• **PROBLEM TO SOLVE**
Will you return, word for word, only the lines from the top of the data below down to and including the one with "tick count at"?

(SOURCE DATA begins)

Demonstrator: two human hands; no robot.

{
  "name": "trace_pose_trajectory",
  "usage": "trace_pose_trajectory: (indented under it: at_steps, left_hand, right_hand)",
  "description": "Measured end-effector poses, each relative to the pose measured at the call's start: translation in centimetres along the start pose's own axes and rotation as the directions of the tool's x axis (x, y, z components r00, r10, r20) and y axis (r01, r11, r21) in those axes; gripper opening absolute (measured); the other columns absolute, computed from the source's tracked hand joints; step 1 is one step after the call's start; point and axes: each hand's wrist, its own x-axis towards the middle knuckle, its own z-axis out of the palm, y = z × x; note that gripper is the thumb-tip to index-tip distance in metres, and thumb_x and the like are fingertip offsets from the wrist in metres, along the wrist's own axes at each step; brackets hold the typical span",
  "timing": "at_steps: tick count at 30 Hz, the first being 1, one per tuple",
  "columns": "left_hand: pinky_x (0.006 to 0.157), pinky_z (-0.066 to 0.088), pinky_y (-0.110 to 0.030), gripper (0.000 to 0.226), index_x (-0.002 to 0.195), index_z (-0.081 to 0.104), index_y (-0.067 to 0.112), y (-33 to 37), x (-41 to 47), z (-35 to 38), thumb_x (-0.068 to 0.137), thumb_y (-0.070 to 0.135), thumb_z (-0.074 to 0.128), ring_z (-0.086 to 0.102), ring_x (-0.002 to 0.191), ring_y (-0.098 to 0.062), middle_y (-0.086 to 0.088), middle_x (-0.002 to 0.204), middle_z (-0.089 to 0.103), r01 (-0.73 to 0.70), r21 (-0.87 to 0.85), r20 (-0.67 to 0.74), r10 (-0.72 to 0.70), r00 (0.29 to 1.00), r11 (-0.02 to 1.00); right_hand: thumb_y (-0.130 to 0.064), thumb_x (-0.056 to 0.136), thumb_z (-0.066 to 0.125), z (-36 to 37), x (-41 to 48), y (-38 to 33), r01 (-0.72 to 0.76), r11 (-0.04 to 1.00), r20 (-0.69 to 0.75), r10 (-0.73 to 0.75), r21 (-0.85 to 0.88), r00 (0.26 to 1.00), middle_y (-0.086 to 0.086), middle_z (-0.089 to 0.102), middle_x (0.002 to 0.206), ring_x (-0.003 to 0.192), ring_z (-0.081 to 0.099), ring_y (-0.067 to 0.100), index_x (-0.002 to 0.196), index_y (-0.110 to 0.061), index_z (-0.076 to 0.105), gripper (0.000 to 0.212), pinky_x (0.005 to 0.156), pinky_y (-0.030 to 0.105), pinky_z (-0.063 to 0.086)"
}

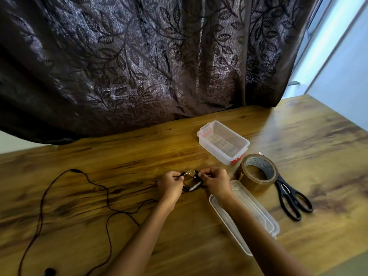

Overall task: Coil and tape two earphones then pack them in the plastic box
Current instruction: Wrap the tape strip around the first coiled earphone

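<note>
A coiled black earphone (192, 183) is held between both hands just above the wooden table (119, 156). My left hand (171, 185) pinches its left side and my right hand (216, 181) pinches its right side. A small piece of brown tape (190, 172) sits on top of the coil between my fingertips. A second black earphone (107, 196) lies uncoiled on the table to the left, its cable looping toward the near edge. The clear plastic box (223, 142) stands open and empty behind my right hand.
The box's clear lid (249, 212) lies under my right forearm. A roll of brown tape (256, 172) stands right of my hands, with black scissors (292, 198) beside it. A dark patterned curtain (139, 56) hangs along the table's far edge.
</note>
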Motion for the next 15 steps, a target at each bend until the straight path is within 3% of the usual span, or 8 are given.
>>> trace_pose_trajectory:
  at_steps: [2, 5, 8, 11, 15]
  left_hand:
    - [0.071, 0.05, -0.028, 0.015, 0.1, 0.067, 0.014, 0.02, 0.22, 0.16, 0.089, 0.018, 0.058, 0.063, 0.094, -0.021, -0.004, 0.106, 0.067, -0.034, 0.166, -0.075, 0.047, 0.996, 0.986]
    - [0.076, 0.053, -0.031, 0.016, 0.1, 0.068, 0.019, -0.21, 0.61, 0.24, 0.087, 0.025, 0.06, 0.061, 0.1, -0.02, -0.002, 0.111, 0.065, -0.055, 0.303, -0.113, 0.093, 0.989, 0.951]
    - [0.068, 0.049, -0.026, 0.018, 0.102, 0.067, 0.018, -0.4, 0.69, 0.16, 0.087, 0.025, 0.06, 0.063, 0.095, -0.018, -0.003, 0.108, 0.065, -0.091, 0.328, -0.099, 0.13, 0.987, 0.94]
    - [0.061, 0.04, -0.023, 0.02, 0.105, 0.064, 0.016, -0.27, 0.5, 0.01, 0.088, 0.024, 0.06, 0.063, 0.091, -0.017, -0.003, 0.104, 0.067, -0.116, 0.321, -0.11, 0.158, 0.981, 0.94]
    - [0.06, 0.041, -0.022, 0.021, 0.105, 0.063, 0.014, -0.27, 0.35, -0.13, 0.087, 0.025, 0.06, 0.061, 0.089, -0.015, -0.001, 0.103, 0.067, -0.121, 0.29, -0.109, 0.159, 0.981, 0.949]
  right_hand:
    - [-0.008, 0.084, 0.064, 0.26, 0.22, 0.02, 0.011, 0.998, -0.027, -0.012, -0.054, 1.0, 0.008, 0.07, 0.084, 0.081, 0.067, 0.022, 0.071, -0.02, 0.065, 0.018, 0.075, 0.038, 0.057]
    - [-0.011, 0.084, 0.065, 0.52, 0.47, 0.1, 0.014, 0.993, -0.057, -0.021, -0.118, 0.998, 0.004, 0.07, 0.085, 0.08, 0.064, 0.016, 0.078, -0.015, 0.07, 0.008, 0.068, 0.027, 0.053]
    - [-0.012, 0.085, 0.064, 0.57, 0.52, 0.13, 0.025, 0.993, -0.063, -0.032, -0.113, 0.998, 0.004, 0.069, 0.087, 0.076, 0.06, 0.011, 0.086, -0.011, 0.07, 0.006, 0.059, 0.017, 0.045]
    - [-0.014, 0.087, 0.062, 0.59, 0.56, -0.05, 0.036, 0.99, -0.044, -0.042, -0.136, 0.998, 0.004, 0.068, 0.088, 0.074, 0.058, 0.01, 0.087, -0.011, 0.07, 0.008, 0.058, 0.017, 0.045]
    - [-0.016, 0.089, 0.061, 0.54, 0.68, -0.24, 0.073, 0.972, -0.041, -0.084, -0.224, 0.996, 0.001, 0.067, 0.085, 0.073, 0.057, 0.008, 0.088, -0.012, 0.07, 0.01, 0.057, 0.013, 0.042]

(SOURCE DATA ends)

• **REPLY**
Demonstrator: two human hands; no robot.

{
  "name": "trace_pose_trajectory",
  "usage": "trace_pose_trajectory: (indented under it: at_steps, left_hand, right_hand)",
  "description": "Measured end-effector poses, each relative to the pose measured at the call's start: translation in centimetres along the start pose's own axes and rotation as the directions of the tool's x axis (x, y, z components r00, r10, r20) and y axis (r01, r11, r21) in those axes; gripper opening absolute (measured); the other columns absolute, computed from the source's tracked hand joints; step 1 is one step after the call's start; point and axes: each hand's wrist, its own x-axis towards the middle knuckle, its own z-axis out of the palm, y = z × x; note that gripper is the thumb-tip to index-tip distance in metres, and thumb_x and the like are fingertip offsets from the wrist in metres, along the wrist's own axes at each step; brackets hold the typical span",
  "timing": "at_steps: tick count at 30 Hz, the first being 1, one per tuple",

Nothing more remains to be added to this answer.